DIRECTIONS: Word for word, please restate the lines from the beginning of the data through the line in which "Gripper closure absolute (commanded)" appears.

(DATA BLOCK begins)

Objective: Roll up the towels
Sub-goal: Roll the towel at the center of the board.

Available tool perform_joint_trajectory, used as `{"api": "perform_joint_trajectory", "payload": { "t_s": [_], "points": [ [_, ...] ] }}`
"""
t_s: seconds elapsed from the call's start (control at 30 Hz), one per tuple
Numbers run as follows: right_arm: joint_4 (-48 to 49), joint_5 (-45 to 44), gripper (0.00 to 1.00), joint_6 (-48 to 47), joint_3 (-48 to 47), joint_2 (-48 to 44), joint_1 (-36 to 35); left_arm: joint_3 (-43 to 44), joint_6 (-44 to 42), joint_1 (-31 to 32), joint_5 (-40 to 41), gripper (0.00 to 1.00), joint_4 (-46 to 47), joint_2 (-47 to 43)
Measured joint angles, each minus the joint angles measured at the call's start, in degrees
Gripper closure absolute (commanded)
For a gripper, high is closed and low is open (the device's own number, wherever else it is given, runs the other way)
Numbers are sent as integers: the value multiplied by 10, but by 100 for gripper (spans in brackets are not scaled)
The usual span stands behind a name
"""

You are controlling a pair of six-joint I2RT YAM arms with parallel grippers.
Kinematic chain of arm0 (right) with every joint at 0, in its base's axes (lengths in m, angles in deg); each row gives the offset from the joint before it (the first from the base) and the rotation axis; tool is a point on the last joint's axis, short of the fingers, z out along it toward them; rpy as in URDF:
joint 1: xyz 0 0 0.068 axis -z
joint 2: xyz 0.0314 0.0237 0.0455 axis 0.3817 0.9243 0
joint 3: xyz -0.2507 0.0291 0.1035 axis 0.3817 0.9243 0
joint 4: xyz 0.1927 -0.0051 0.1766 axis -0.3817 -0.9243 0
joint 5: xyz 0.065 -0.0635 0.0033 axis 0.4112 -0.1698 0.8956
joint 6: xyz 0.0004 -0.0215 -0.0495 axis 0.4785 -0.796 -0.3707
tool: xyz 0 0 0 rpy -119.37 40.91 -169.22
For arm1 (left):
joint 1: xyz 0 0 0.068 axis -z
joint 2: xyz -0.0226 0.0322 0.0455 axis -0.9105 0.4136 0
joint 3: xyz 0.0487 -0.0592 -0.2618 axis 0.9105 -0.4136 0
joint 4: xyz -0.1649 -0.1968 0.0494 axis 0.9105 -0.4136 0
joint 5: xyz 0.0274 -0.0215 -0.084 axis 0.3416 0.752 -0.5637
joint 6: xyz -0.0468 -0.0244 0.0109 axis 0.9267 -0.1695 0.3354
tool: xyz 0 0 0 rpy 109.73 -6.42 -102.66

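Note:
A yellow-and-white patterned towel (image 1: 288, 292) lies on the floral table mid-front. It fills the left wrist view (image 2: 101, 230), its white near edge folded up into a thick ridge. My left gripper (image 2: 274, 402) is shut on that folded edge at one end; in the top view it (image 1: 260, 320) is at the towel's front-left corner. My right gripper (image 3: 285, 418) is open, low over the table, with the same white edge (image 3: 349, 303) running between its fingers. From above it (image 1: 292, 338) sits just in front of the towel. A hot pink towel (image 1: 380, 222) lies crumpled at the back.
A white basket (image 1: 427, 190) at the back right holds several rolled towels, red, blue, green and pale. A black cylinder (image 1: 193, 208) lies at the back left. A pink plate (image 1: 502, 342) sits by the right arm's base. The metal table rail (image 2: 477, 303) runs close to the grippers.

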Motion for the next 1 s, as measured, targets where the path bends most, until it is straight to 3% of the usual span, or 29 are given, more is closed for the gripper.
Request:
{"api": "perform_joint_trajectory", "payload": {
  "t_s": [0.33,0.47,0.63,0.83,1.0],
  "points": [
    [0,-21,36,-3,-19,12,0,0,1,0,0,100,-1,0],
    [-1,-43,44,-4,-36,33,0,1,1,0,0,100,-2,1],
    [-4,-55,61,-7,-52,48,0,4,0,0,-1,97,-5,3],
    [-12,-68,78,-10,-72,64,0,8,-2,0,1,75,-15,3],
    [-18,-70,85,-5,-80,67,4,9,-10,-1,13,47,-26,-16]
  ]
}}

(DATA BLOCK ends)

WRITTEN ANSWER:
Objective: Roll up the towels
Sub-goal: Roll the towel at the center of the board.

Available tool perform_joint_trajectory, used as `{"api": "perform_joint_trajectory", "payload": { "t_s": [_], "points": [ [_, ...] ] }}`
"""
t_s: seconds elapsed from the call's start (control at 30 Hz), one per tuple
Numbers run as follows: right_arm: joint_4 (-48 to 49), joint_5 (-45 to 44), gripper (0.00 to 1.00), joint_6 (-48 to 47), joint_3 (-48 to 47), joint_2 (-48 to 44), joint_1 (-36 to 35); left_arm: joint_3 (-43 to 44), joint_6 (-44 to 42), joint_1 (-31 to 32), joint_5 (-40 to 41), gripper (0.00 to 1.00), joint_4 (-46 to 47), joint_2 (-47 to 43)
Measured joint angles, each minus the joint angles measured at the call's start, in degrees
Gripper closure absolute (commanded)

This exercise is done.